Another possible risk factor Tait mentioned is obesity. “That hasn't really been definitely listed as a risk factor but there's some significant obesity in patients who have been hospitalized or died throughout the states, and so they're looking at that as a possible risk factor.”

Tait said she's expecting more cases of H1N1 to show up this fall, at about the same time as the normal seasonal flu begins to make its rounds.

Tait said it will be important than ever this year to avoid getting the flu and to get immunized for both flu strains as soon as vaccines become available.

She said there will be two separate influenza vaccines – one for the usual seasonal influenza strains and one for H1N1.

The seasonal flu vaccine is expected to arrive earlier this year, with inoculations or a nasal spray application to become available later this month or in September, Tait said.

She said the seasonal flu vaccine is especially important for adults 50 and older; children aged 6 months up to their 19th birthday; pregnant women; nursing home residents; health care workers; individuals with a chronic health condition; people who live with or care for an adult over 50, a children under 5 or anyone with a chronic health condition.

The H1N1 vaccine currently is in development and is anticipated to be ready by October, said Tait. Supplies of the vaccine are expected to be limited.

Tait said Public Health will follow federal guidelines from the Centers for Disease Control in recommending who should be vaccinated earliest, with the focus likely to be on children, pregnant women, health care workers (including emergency medical responders), children and adults under

age 65 with certain chronic medical problems, and parents/caretakers of people at high risk of complications or children under 6 months of age.
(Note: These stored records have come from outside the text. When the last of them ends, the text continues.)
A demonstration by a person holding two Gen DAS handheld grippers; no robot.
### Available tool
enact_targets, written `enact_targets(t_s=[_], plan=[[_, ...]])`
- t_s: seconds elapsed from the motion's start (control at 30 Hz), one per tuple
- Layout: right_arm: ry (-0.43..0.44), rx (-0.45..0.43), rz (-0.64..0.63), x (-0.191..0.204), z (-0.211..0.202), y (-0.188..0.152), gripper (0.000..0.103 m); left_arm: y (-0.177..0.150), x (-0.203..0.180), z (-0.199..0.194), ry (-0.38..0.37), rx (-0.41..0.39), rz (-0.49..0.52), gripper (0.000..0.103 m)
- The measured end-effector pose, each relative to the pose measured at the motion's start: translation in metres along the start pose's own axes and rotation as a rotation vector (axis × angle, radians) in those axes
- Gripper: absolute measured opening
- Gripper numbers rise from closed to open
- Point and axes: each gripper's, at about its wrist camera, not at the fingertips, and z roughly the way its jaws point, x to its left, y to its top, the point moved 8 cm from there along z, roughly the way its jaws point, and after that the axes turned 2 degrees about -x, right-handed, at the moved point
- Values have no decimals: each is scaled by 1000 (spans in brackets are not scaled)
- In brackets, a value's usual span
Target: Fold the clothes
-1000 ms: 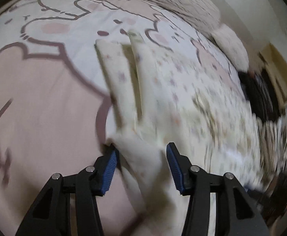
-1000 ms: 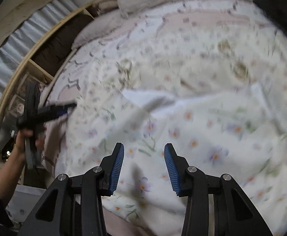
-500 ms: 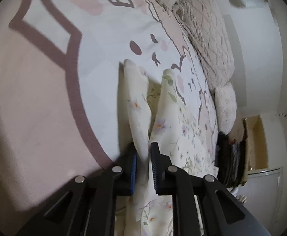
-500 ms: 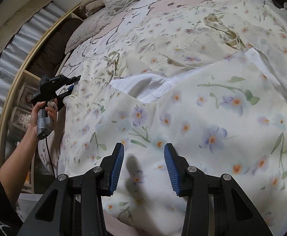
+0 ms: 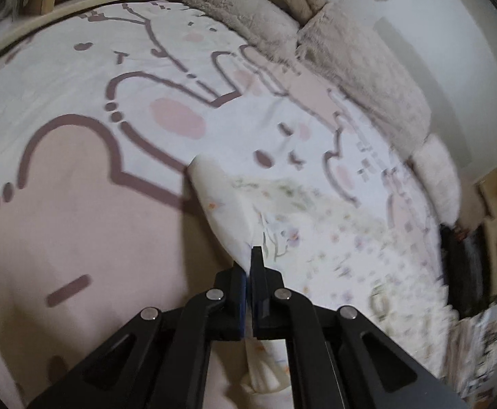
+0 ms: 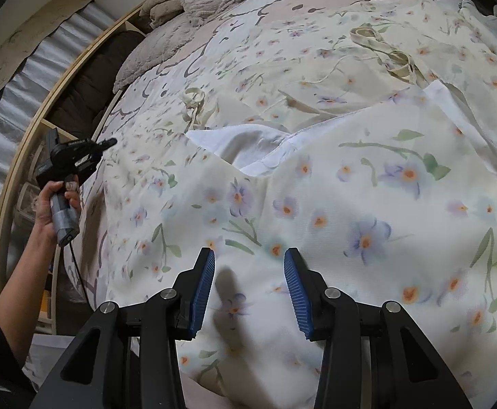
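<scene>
Floral dress [image 6: 316,177] lying lengthwise up bed [image 5: 77,221]; left gripper [image 5: 248,269] pinching its edge, right gripper [image 6: 248,286] spread open above it

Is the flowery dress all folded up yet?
Not yet. The flowery dress lies mostly spread across the bed, one edge pinched in the left gripper.
</scene>
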Motion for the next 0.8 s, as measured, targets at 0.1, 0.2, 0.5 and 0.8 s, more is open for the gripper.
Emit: enact_targets(t_s=[0.1,0.2,0.5,0.8], plan=[[-2,-11,2,2,-2,3,43,-9,7,8,44,25,19,3],[1,-110,-2,7,-36,22,43,-13,5,8,62,25,42,5],[-326,-475,240,-115,-178,72,70,-17,-45,-50,167,-109,370,30],[-493,-432,289,-177,-139,125,58,-136,-150,-71,-132,35,529,30]])
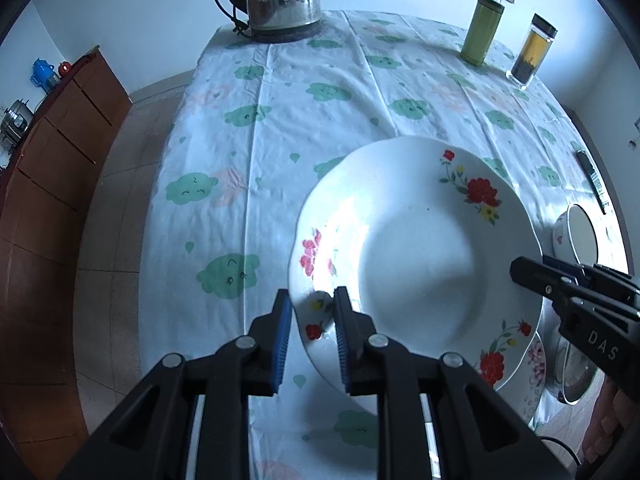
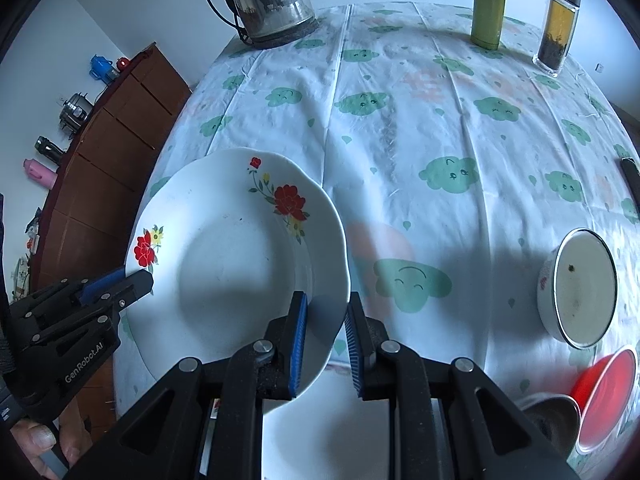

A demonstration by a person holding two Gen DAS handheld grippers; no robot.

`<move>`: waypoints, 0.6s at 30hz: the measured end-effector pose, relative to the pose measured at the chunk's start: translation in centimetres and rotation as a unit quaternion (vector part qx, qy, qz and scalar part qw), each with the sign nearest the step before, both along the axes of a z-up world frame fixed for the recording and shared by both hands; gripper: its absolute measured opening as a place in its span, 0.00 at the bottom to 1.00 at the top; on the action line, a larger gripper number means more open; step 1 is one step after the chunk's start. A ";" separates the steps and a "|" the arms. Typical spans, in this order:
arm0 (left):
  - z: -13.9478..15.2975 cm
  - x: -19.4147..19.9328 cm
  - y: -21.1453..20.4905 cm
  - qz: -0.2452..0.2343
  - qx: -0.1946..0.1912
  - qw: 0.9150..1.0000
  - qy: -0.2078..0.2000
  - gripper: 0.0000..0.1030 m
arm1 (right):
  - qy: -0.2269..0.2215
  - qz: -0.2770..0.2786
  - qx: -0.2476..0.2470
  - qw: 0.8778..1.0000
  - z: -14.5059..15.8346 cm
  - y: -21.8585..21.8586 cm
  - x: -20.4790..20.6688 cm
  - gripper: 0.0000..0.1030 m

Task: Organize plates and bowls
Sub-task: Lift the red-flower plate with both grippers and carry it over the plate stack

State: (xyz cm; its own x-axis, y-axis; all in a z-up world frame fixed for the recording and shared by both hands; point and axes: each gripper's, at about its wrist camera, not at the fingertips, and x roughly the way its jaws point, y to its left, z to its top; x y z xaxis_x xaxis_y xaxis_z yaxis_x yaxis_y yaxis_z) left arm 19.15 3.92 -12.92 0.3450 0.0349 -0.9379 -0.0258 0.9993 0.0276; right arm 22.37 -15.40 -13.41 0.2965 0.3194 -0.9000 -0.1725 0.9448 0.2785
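Note:
A white plate with red flowers hangs above the tablecloth, held by both grippers on opposite sides of its scalloped rim. My left gripper is shut on the plate's left rim, blue pads on either side of it. In the right wrist view the same plate sits at the left, and my right gripper is shut on its right rim. Each gripper also shows in the other's view: the right gripper and the left gripper. A white enamel bowl stands on the table to the right.
A red bowl and a metal bowl sit at the near right, by a pink-flowered plate. At the table's far edge stand a kettle, a green canister and a tea jar. A wooden cabinet lines the left wall.

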 end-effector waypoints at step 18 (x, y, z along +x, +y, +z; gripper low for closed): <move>1.2 -3.6 -2.3 -0.018 -0.002 1.000 0.001 0.18 | -0.006 -0.011 0.016 1.000 1.2 -2.6 -4.9 0.20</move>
State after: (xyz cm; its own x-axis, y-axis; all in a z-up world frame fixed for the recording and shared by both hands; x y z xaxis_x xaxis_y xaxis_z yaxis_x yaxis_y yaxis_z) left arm 15.53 1.66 -11.76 0.3450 0.0180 -0.9384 0.0110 0.9997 0.0232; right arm 17.51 -18.00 -12.19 0.3147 0.3418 -0.8855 -0.1549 0.9389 0.3074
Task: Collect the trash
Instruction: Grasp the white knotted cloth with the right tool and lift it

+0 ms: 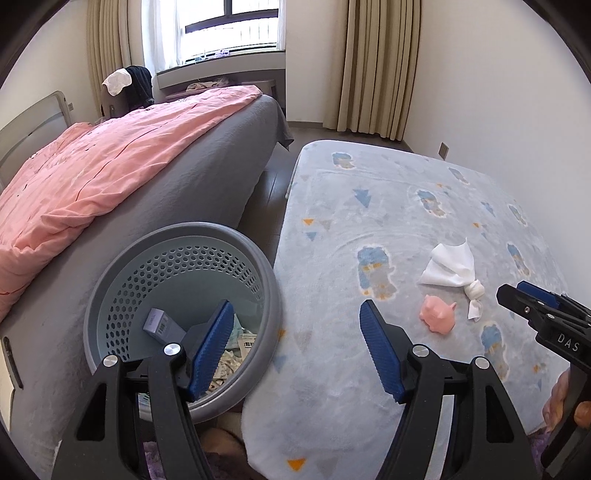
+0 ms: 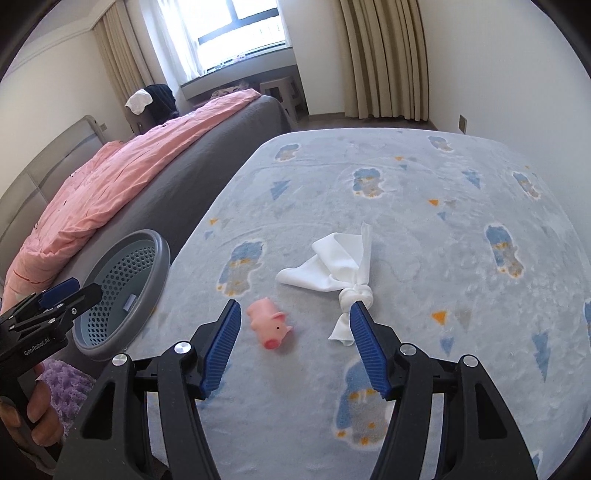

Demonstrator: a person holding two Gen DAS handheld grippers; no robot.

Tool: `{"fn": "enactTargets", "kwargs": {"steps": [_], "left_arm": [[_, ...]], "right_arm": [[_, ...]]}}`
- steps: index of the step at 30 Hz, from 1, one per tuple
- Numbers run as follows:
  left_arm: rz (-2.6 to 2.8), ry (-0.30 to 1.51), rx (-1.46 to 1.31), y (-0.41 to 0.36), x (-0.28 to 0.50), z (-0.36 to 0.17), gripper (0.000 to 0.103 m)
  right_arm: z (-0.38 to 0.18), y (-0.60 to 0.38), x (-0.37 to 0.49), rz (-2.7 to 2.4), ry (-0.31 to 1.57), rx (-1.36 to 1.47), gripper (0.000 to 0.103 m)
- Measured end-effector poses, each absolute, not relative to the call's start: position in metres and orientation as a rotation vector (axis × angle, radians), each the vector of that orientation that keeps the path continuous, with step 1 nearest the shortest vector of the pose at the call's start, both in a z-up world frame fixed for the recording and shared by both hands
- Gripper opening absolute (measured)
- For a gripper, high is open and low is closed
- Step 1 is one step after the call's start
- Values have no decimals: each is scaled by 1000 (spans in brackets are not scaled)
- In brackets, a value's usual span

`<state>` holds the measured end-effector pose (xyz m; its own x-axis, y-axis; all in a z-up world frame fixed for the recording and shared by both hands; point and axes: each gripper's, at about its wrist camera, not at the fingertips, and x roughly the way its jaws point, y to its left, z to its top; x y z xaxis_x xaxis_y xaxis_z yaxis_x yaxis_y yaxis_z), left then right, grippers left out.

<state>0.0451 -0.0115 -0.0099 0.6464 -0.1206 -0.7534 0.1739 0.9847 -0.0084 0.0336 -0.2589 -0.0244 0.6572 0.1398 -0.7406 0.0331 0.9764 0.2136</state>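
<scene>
1. Your right claw (image 2: pixel 291 321) is standing apart, gripping nothing, its blue pads hovering over the patterned blanket (image 2: pixel 461 229).
2. The pink toy pig (image 2: pixel 271 326) is lying on the blanket between those pads, touching neither.
3. The knotted white cloth (image 2: pixel 340 269) is lying just beside the pig, its knot showing right by your right-hand pad.
4. Your left claw (image 1: pixel 295 325) is also standing apart and empty, one pad hanging over the grey basket (image 1: pixel 122 266), the other over the blanket's edge.
5. The basket is sitting between the blanket and the bed (image 1: pixel 207 162), already holding a small box (image 1: pixel 162 325) and crumpled paper scraps (image 1: pixel 236 350).
6. A pink quilt (image 1: pixel 92 173) is lying across the bed.
7. Curtains (image 1: pixel 380 66) are hanging beside the window (image 1: pixel 229 22) at the far wall.
</scene>
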Motion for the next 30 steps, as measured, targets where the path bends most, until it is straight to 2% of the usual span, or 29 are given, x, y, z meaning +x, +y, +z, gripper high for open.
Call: {"fn": "enactTargets", "kwargs": {"steps": [16,28,30], "left_arm": [[-235,888,106,-62,83,-32,68],[-243,935,132,-82,90,-54,68],[-243,942,131,-84,89,-57,68]], "right_arm": [[-55,-303,65,15,911,259,60],[-91,-290,100,-7,1000,166,60],[-95,-289,102,-10,1012,155,56]]}}
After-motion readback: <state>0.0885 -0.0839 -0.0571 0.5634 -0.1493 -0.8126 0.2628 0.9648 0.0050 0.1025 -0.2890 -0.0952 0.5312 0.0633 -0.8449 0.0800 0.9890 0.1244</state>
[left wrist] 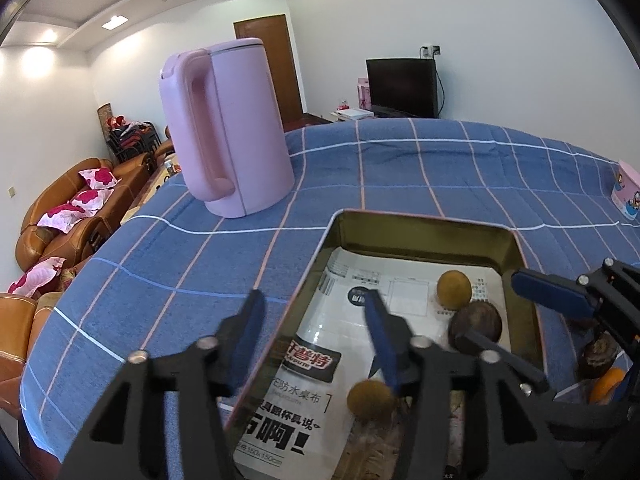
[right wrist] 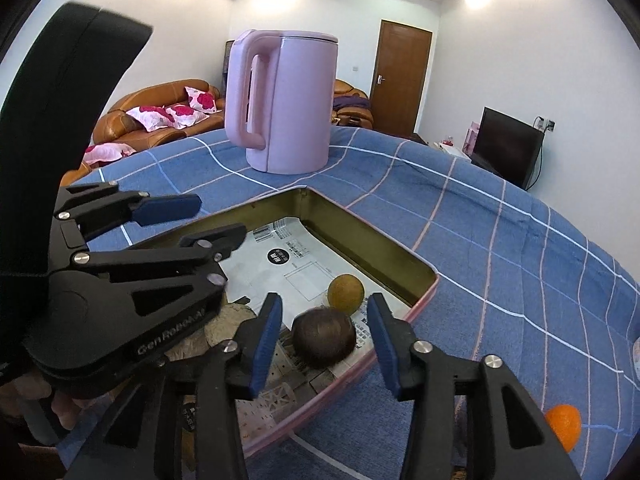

When supplies of the vaccine are more readily available, it will be recommended for everyone over 6 months of age, said Tait. Vaccination against H1N1 likely will require two doses approximately one month apart for all age groups.

While Public Health gears up to do some vaccinating, Tait said the agency will be working with several local pharmacies, which also will be offering vaccinations. She said they've had the legal ability to do so for some time. That will help get the vaccines out to more people.

“We are so small ourselves that we are really going to depend on the medical community to help us with this,” Tait said.

Health officials continue to urge simply precautions, including regular hand washing and covering coughs and sneezes, to help prevent spread of either type of influenza. As well, people who are sick with influenza symptoms should stay home from work or school, generally for one week after

the onset of illness or until fever-free for 24 hours, whichever is longer. Healthy people experiencing mild illness can be treated at home.

Tait said those who have chronic medical conditions, are under age five, are pregnant or are experiencing shortness of breath or other severe symptoms should consult a health provider early when

ill with influenza-like illness. Symptoms include fever of 100 degrees or higher, sore throat and/or cough.